Cysteine is usually sold as L-cysteine hydrochloride, anhydrous or monohydrate, as it is more easily synthesized and has better water solubility in the latter form. 

Sodium nitrocyanoferrate/ammonium hydroxide can be used for detection, for instance on the wet pekar sample, but this is an unreliable method as the blue spots are sometimes difficult to see and fade quickly.

2. Reducing Yeast Preparations

Yeast also produces reducing substances, but these are only released when the cells die. There are now preparations made of inactivated, killed yeast on the market that have a softening effect similar to that of cysteine (Fig. 114). 

But as the dose required is about 100 times higher (100 - 1,000 g to 100 kg of flour), even the lower price (about 1/10 or even less) cannot make up for it. 

This is true even of so-called glutathione yeast, a variant with a very high reductive potential. So one might say that the main advantages of inactivated yeast are in the field of labelling.

Fig. 114 : The effect of reducing agents (L-cysteine or inactivated, glutathione-rich yeast) on the Extensogram (45 min)


3. Sodium Metabisulphite and Sulphur Dioxide

These powerful reducing agents are especially good at breaking down the gluten fast and reliably (Fig. 115), which greatly simplifies the production of biscuits, crackers and wafers. 

But as these substances are known to destroy vitamin B1 (thiamine) and to cause health problems in sensitive persons, their use should be avoided. They also impart a sulphur taste which can only be tolerated as long as no comparison to products without sodium metabisulphite (SMB) can be drawn. 

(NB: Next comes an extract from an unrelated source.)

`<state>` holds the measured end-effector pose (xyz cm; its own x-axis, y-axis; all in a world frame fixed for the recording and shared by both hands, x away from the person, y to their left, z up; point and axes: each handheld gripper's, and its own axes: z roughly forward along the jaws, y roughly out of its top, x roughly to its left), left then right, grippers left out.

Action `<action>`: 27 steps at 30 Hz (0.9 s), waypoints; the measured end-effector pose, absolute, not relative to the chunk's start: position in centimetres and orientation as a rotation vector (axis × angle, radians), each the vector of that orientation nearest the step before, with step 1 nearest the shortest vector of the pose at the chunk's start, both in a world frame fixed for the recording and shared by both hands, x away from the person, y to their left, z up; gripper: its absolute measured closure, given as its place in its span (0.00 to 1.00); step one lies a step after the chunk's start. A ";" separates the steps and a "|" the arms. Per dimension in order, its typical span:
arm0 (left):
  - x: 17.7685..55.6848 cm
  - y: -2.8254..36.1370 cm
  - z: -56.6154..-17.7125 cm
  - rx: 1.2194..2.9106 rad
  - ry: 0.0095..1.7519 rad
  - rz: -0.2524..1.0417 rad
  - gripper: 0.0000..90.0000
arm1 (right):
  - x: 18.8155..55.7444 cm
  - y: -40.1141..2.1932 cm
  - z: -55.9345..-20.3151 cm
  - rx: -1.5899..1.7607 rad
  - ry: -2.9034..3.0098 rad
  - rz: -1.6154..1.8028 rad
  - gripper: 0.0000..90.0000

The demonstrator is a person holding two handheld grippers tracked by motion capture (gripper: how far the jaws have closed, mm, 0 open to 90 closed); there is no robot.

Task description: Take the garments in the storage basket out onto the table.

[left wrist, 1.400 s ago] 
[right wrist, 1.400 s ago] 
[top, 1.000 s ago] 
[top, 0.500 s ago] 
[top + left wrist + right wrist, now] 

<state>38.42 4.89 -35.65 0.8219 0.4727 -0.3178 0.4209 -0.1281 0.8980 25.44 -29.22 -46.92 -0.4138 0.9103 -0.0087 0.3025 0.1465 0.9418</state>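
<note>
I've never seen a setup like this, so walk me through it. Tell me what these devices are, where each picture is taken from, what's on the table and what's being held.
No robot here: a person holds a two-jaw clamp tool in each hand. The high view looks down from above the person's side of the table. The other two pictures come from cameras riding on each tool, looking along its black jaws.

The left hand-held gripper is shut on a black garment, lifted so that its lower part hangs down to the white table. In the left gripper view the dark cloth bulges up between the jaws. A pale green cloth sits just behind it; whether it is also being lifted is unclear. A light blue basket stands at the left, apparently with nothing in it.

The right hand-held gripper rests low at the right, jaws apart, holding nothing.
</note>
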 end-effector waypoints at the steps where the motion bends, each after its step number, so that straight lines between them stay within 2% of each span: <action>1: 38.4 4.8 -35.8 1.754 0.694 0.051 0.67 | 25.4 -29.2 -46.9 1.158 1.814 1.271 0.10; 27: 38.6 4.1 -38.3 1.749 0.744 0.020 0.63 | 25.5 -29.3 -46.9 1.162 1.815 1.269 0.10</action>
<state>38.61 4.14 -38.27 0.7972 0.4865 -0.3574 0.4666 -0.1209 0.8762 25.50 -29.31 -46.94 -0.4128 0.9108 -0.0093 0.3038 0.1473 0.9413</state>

The dosage of SMB varies from 10 ppm to more than 1,000 ppm. Whereas 10 ppm are hardly effective, concentrations above 100 ppm are detectable sensorily, and concentrations larger than 500 ppm even cause a clear off flavour. 

Alternatives based on enzymes are now available; they achieve the same results but react rather more slowly and often require some process adjustment and hence knowledge on the part of the user. 

On the other hand, certain enzyme preparations based on proteases and amylases permit the reduction or omission of expensive ingredients, e.g. sugar, milk or whey powder, and therefore offer economic advantages.

Fig. 115 : Sodium Metabisulphite

Furthermore, sulphites are often not permitted, or they are restricted to low dosages or have to be declared in the labelling. Enzymes, on the other hand – natural proteins classified as processing aids – are not subject to restrictions and do not have to be declared in most countries.

Tab. 87 : Reducing substances used in baking applications

4. Other Substances

with Reductive Potential Tab. 87 lists substances commonly used in bread production which have a certain potential for reducing disulphide bonds to thiol groups. Even malt flour has been found to have a softening effect through its reductive potential (Tab. 88). 

Ascorbic acid acts as a reducing agent at elevated levels which cannot be completely oxidized by ascorbate oxidase because of limited oxygen in the dough. The threshold depends largely on the processing conditions.